Der Fall des Schlossers Bindl ist eines von mehreren Einzelschicksalen, die die Autoren Christoph Wehner und Marc von Miquel in ihrer Forschungsarbeit „Die Landesversicherungsanstalten im ,Dritten Reich’“ beschreiben. Die Beispiele zeigen, wie sich die einst stolzen demokratischen Institutionen der Landesversicherungsanstalten Niederbayern-Oberpfalz, Oberbayern, Ober- und Mittelfranken, Schwaben sowie Unterfranken während der NS-Zeit in den Dienst des Terror-Regimes stellten. Finanziert haben die Forschungsarbeit die bayerischen Rentenversicherungsträger.
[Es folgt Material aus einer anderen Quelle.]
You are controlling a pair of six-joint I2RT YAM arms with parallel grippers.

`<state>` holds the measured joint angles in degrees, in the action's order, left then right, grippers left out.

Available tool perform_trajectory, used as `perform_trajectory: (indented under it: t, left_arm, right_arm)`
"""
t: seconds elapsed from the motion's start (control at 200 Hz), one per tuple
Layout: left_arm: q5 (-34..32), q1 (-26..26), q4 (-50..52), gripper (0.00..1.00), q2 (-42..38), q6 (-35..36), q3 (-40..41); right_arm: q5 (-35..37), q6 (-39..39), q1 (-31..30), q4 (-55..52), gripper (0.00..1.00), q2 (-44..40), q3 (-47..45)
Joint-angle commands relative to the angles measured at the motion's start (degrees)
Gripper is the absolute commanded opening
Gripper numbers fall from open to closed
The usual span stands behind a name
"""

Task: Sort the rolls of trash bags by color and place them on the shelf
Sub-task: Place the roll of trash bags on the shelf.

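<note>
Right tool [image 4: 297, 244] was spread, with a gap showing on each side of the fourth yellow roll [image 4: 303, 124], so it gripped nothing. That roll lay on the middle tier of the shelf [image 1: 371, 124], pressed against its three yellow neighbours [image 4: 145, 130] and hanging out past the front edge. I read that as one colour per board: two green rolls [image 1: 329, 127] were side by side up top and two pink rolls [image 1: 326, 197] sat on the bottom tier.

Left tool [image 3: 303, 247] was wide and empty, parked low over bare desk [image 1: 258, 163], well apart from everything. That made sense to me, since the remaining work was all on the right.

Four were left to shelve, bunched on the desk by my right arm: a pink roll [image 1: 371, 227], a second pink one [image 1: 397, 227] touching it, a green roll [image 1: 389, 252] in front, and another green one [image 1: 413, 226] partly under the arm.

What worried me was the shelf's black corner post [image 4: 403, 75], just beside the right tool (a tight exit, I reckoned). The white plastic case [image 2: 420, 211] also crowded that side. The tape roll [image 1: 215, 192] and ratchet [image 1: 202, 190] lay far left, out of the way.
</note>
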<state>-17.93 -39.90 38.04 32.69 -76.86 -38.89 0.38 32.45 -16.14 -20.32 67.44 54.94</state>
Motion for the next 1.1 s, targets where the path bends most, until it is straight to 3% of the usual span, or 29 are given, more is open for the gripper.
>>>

Die Erkenntnisse sollten Mahnung sein, wachsam zu bleiben und für demokratische Werte einzutreten, sagte Verena Di Pasquale, Vorsitzende des Vorstandes der Deutschen Rentenversicherung Bayern Süd, bei der Vorstellung der Forschungsarbeit am Montag in München.
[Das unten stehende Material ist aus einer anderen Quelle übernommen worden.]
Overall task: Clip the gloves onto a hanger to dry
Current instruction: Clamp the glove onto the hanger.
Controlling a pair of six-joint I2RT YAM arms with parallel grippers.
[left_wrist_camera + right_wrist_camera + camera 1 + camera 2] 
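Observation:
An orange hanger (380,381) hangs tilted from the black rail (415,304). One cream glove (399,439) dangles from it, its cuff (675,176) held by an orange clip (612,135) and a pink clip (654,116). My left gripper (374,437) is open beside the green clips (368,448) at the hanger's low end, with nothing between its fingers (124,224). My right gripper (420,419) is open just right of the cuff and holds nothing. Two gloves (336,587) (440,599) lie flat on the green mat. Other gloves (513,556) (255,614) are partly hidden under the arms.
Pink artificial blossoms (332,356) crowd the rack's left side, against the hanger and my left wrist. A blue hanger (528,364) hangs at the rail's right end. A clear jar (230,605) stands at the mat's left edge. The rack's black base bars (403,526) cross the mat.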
Es zeigt sich, dass sich die Rentenversicherungen während der NS-Zeit grundlegend veränderten. Dies betraf einerseits das Personal: Wie in anderen öffentlichen Institutionen wurden auch hier politisch missliebige sowie jüdische Beamten und Angestellte aus den Ämtern gedrängt. Gleichzeitig wich die demokratische Selbstverwaltung einem hierarchischen Führerprinzip. Ehrenamtliche Vorstände, unter ihnen viele Gewerkschaftler, wurden massenhaft aus ihren Ämtern gedrängt. Als prominentes Beispiel nennen die Autoren hier die Münchner Gewerkschaftler Gustav Schiefer und Max Peschel, die nicht nur ihrer Ämter bei der LVA Oberbayern beraubt wurden, sondern bei der Besetzung des Münchner Gewerkschaftshauses auch misshandelt und später ins KZ gebracht wurden. Beide überlebten die Diktatur nur mit Glück, kehrten danach in den Vorstand der Münchner LVA zurück.
In ihrem Handeln wiederum waren die Landesversicherungsanstalten an NS-Unrechtstaten mittel- wie unmittelbar beteiligt. Das weisen die Forscher in ihrem Buch kleinteilig nach. Die Praxis, sogenannten Staatsfeinden die Rente zu entziehen, war dabei nur ein Teil dieses Wirkens. Anfangs geschah dies wie im Fall des invaliden Schlossers Bindl teils in Eigeninitiative. 1936 wurde es dann eine gesetzliche Vorgabe, die die politischen Gegner einzuschüchtern sollte. Nach Kriegsbeginn setzten die Versicherer außerdem die Rentenzahlungen an Juden aus und wirkten so an der kollektiven Ausplünderung der jüdischen Bevölkerung mit.
Die Rentenversicherer gestalteten in der NS-Zeit aber auch die Sozial- und Gesundheitspolitik mit. Zwei Felder hoben die Forscher hier hervor. Einerseits waren die Rententräger traditionell für die Kur von Tuberkulose-Kranken zuständig. Für diese Krankheit gab es damals noch kein Heilmittel und sie machte viele Menschen zu Invaliden, was dem Sozialstaat hohe Kosten verursachte. In der NS-Zeit nahm die Seuchenbekämpfung radikale Züge an. Statt der Krankheit bekämpfte man zunehmend die Kranken selbst. Von 1938 an durften die Kranken zwangsweise „abgesondert“ werden. Und es wurde das Mittel der „Arbeitstherapie“ erfunden. Damit sollten die als nutzlos geltenden Kranken zur Arbeit in der Rüstungsindustrie gezwungen werden. Die Radikalisierung in der Seuchenbekämpfung wurde von Mitarbeitern der bayerischen Rentenversicherung „nicht nur begleitet oder umgesetzt, sondern aktiv betrieben und beschleunigt“, schreiben die Forscher.
Dieser Krankenterror zeigte sich auch auf einem anderen Feld: dem Vertrauensärztlichen Dienst. Ursprünglich als Kontrollorgan für Ärzte geschaffen, betätigte sich der Dienst in der NS-Zeit als Gesundschreiber. Wurden in einzelnen Betrieben oder Bezirken hohe Krankenstände bekannt, so rückten Vertrauensärztliche Stoßtrupps zur Musterung an. Auf die Gesundheit der Arbeiter wurde dabei wenig Rücksicht genommen. Erklärtes Ziel war es, die Krankenstände zu drücken.